By the definition of yield potential, resistance to abiotic stress should have no direct effect on the measured yield potential increase. However, most plant breeding programs seek to improve such stress resistance as well as yield potential. Better lodging resistance is one example; and while lodging can be eliminated by careful use of nets, complete freedom from other abiotic stresses like water or nutrient shortage is difficult to achieve. To the extent that modern cultivars are more resistant to abiotic stresses (see later), this can mean that measured progress in yield potential will be overestimated since it contains an element of increased stress resistance.

Likewise, to the extent that chemical protection against pests and diseases is unlikely to be completely effective, apparent gains in yield potential will be inflated by those in genetic resistance to biotic stresses. This arises not only because more recent cultivars are more likely to have better resistance (often a condition of cultivar release, reinforced by higher pressure from some pests and diseases under modern agronomy), but also because when an historic series of cultivars is being compared, the previously effective resistance genes of the older cultivars may have broken down. The results of Sayre et al. (1998) comparing CIMMYT wheat cultivars released between 1966 and 1988, both with and without fungicide protection, illustrate this point. The apparent progress without fungicide was much greater than the true progress in yield potential revealed with it. The difference highlights the importance of "maintenance breeding," and is a reminder of the likely cost of neglecting it. Indeed, in tropical environments, particularly in the wet season, pest and disease pressures may be so high that it is difficult to protect the older cultivars enough for a valid estimate of the improvement in yield potential to be obtained by direct comparison.

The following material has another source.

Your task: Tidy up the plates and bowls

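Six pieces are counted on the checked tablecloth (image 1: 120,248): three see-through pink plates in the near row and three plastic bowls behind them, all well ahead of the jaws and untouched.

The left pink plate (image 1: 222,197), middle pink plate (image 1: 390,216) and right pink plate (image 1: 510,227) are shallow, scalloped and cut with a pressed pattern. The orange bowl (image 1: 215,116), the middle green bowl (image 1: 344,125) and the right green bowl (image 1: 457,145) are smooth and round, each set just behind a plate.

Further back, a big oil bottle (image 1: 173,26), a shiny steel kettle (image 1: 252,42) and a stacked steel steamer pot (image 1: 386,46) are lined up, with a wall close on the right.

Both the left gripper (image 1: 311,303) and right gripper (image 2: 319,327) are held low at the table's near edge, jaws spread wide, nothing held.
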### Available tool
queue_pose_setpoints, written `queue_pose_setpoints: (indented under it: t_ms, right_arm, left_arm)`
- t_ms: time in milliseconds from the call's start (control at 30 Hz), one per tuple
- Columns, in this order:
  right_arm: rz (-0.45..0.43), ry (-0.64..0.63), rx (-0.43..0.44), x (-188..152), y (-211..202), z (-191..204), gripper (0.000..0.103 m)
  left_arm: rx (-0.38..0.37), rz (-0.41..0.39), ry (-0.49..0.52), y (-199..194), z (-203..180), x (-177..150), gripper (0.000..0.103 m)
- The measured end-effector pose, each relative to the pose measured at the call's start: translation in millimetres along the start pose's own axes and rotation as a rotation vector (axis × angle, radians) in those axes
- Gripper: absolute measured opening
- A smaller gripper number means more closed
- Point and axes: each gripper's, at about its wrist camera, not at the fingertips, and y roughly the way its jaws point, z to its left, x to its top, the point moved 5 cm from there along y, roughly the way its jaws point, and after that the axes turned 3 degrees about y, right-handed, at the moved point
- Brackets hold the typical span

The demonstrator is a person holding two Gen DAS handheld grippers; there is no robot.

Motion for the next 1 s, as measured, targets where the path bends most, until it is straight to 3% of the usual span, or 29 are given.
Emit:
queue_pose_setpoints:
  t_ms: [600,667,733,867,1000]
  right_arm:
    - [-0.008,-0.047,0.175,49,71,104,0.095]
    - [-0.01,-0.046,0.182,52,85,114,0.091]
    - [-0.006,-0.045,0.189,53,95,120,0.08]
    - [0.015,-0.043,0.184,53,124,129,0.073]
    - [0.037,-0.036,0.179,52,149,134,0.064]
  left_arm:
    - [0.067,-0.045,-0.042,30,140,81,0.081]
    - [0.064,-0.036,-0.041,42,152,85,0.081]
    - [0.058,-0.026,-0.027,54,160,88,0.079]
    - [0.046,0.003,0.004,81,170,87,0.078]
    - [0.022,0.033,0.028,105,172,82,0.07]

We need also to consider the possibility of cultivar interaction with long-term environmental change, as distinct from changes in agronomic management or pathogen virulence mentioned above. Gradual changes could have occurred in the physical, chemical, or biological status of the soil, arising, for example, from alterations in crop rotation or tillage, or from prolonged fertilizer use or misuse. The pattern of biotic stress is continually evolving. The concentrations of atmospheric gases such as CO2 and of pollutants like ozone are changing steadily, and climate may also have altered significantly. Empirical selection could well have adapted newer cultivars to gradual changes in the environment. Even if significant environmental changes at a location were well understood, it would be no easy task to measure the confounding effect of cultivar interaction with these changes.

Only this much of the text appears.